Article 187 du Code d’instruction criminelle

L’article 187, paragraphe 6, 1°, du Code d’instruction criminelle énonce :

L'opposition sera déclarée non avenue : 1° si l'opposant, lorsqu'il comparaît en personne ou par avocat et qu'il est établi qu'il a eu connaissance de la citation dans la procédure dans laquelle il a fait défaut, ne fait pas état d'un cas de force majeure ou d'une excuse légitime justifiant son défaut lors de la procédure attaquée, la reconnaissance de la force majeure ou de l'excuse invoquées restant soumise à l'appréciation souveraine du juge.

Cas d'un prévenu condamné par défaut

Un prévenu reprochait aux juges d’appel d’avoir dit son opposition non avenue en déduisant la renonciation à participer à l’audience d’une négligence et d’un désintérêt manifeste pour la procédure au motif qu’il n’a pas vérifié au greffe la date de la remise de la cause.

Décision de la Cour de Cassation

La Cour casse la décision attaquée pour les motifs suivants :

L’article 6 de la Convention, tel qu’il est interprété par la Cour européenne des droits de l’homme, exige qu’un prévenu condamné par défaut ait la possibilité qu’une juridiction statue à nouveau, après l’avoir entendu, sur le bien-fondé de l’accusation, à moins qu’il soit établi qu’il a renoncé à son droit de comparaître et de se défendre ou qu’il a eu l’intention de se soustraire à la justice.

Il s’ensuit que la notion d’excuse légitime visée à l’article 187, paragraphe 6, 1°, du Code d’instruction criminelle doit être interprétée en ce sens qu’elle couvre les cas où l’opposant, qui a eu connaissance de la citation, n’invoque pas la force majeure mais un motif faisant apparaître que son absence n’emportait aucune renonciation à son droit de comparaître et de se défendre, ou aucune volonté de se soustraire à la justice.

La seule circonstance que l’absence de l’opposant résulte de sa propre négligence n’exclut pas l’existence d’une excuse légitime au sens de la disposition précitée.

Le juge apprécie souverainement les éléments invoqués à l’appui de l’excuse légitime, la Cour vérifiant toutefois s’il n’a pas déduit de ses constatations des conséquences qui seraient sans lien avec elles ou qui ne seraient susceptibles, sur leur fondement, d’aucune justification.

Constatations de l'arrêt

L’arrêt constate d’abord que la cause a été introduite à l’audience du 4 septembre 2013 et a été reportée à quatre reprises, contradictoirement à l’égard du demandeur qui, à ces occasions, a été représenté par son conseil ou assisté par celui-ci.

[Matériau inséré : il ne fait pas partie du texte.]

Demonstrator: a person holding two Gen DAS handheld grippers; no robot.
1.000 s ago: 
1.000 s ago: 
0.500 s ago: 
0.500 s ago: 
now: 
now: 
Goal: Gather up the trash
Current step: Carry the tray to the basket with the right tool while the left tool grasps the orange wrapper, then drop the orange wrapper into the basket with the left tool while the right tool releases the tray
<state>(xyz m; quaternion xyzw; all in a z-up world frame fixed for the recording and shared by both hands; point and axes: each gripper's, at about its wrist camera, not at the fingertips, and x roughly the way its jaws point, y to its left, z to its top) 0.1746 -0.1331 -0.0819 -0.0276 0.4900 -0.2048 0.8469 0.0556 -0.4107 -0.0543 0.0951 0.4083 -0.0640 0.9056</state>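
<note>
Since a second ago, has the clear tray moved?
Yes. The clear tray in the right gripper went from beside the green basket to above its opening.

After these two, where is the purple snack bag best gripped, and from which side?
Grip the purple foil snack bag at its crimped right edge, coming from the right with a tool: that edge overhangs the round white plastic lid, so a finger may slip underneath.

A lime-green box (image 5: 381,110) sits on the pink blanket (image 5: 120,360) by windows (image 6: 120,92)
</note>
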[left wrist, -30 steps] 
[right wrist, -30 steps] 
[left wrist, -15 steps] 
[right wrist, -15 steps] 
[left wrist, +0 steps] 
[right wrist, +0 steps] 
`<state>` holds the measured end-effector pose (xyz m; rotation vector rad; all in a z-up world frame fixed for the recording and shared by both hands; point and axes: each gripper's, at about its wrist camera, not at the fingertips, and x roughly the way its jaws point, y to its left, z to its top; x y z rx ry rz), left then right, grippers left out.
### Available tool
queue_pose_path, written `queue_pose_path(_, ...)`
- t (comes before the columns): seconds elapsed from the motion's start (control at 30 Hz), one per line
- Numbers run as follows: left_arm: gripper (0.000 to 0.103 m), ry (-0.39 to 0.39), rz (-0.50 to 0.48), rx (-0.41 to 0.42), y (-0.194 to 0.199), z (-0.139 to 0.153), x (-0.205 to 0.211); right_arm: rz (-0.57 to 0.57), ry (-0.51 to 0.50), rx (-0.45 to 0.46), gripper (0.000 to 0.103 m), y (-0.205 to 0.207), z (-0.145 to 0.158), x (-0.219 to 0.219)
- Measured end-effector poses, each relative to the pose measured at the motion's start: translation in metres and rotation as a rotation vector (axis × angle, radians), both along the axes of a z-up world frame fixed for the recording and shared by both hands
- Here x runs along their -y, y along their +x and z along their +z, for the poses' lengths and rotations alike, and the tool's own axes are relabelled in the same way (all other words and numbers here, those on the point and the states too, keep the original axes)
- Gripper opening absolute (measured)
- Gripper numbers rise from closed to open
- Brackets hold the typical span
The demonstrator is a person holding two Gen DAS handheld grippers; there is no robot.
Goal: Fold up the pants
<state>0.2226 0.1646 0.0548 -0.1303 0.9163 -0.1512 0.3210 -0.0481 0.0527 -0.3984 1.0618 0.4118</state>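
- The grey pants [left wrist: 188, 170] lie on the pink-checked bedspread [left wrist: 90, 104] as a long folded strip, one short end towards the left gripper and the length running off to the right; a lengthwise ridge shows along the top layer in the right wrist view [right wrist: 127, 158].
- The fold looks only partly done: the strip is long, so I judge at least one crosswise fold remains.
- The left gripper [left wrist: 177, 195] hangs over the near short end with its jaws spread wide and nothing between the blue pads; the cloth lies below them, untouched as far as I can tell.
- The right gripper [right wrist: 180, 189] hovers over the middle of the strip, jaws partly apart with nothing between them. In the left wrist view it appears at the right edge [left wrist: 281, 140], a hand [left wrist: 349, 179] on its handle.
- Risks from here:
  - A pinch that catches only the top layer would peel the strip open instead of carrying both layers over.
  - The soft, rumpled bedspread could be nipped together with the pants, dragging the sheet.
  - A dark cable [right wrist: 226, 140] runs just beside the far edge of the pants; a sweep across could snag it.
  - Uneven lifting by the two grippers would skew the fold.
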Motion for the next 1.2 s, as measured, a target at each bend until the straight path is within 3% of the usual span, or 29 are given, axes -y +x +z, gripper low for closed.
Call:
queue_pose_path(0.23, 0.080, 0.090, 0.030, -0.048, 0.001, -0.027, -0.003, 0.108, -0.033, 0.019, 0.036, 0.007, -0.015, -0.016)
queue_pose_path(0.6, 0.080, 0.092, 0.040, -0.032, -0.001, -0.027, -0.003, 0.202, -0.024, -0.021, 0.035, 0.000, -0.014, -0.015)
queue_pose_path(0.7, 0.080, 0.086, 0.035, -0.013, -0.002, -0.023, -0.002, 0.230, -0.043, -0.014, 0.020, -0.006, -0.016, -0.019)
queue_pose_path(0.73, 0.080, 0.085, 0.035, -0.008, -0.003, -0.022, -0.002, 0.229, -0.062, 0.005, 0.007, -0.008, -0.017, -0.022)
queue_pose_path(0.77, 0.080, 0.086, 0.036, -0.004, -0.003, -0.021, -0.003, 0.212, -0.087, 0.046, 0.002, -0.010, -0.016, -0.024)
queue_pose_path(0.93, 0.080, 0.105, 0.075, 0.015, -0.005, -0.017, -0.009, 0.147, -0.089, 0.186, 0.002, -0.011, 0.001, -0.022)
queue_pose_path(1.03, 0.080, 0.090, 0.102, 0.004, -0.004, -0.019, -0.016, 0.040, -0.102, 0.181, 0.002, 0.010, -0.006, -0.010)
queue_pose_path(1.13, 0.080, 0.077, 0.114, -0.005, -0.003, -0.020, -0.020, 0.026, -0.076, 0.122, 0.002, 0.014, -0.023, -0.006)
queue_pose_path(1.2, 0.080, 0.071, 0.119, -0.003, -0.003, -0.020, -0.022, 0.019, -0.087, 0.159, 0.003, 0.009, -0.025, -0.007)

Il énonce ensuite admettre l’erreur d’agenda invoquée par le demandeur pour justifier son absence à l’audience mais relève que celui-ci, bien que sachant que la cause était fixée à une audience de la cour d’appel à un moment ou à un autre, n’a entrepris aucune vérification auprès du greffe et ne précise pas quelle autre date il aurait retenue.

En déduisant de cette absence de vérification de la date d’audience que le demandeur a renoncé au droit de comparaître et de se défendre, les juges d’appel n’ont pas pu légalement justifier leur décision.